L'organisation syndicale a critiqué que L'entité ne parvient pas à moderniser les outils « indispensable » pour les contrôleurs aériens, bien que « cela ne cesse de promettre que tous les moyens seront déployés dans ce domaine ».
Unsa-ICNA a rappelé que la principale cause de retards et le manque de performance attribuable aux services de navigation aérienne française est « bien connu », c'est-à-dire, « Insuffisance structurelle du personnel, qui est « le résultat d'une politique d'embauche erronée et d'un manque de prévisions, malgré les signaux d'alarme envoyés depuis des années ».
L'aéroport de Paris-Oly sera l'un des personnes touchées par la grève. Source: Archive Hobertur
L'impact de la grève sera particulièrement notable dans les aéroports parisiens, où il est prévu Annulation 25% des vols prévu pour ce jeudi. La grève, au début de la saison des fêtes, signifiera la perte d'un vol sur quatre dans les trois aéroports qui desservent la capitale: le plus important d'Orly et Charles de Gaulle et le plus petit de Beauvois, où les compagnies aériennes à faible coût fonctionnent.

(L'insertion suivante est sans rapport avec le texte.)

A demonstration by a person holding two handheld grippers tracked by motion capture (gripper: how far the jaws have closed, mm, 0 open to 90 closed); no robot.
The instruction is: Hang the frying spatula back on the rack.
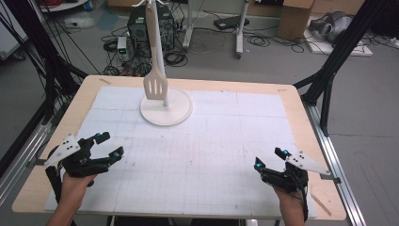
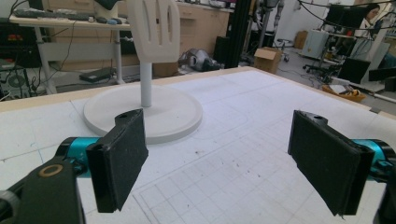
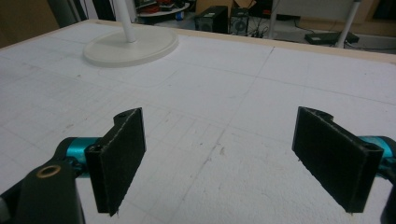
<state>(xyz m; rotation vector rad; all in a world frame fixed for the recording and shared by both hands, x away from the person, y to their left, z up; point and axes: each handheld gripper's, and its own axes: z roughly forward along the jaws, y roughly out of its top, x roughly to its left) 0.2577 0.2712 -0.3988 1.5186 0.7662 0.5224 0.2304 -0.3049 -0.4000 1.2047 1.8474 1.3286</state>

La Direction générale de l'aviation civile (DGAC) a rapporté dans un communiqué que le chômage Cela affectera en outre les aéroports du sud, avec 50% des opérations prévues à Nice (sud-est) et celles de Bastia et Calvi (Corse).
En plus, 30% des vols seront annulés Dans les aéroports de Lyon, Marseille, Montpellier, Ajaccio et Figari (ces deux derniers également en Corse).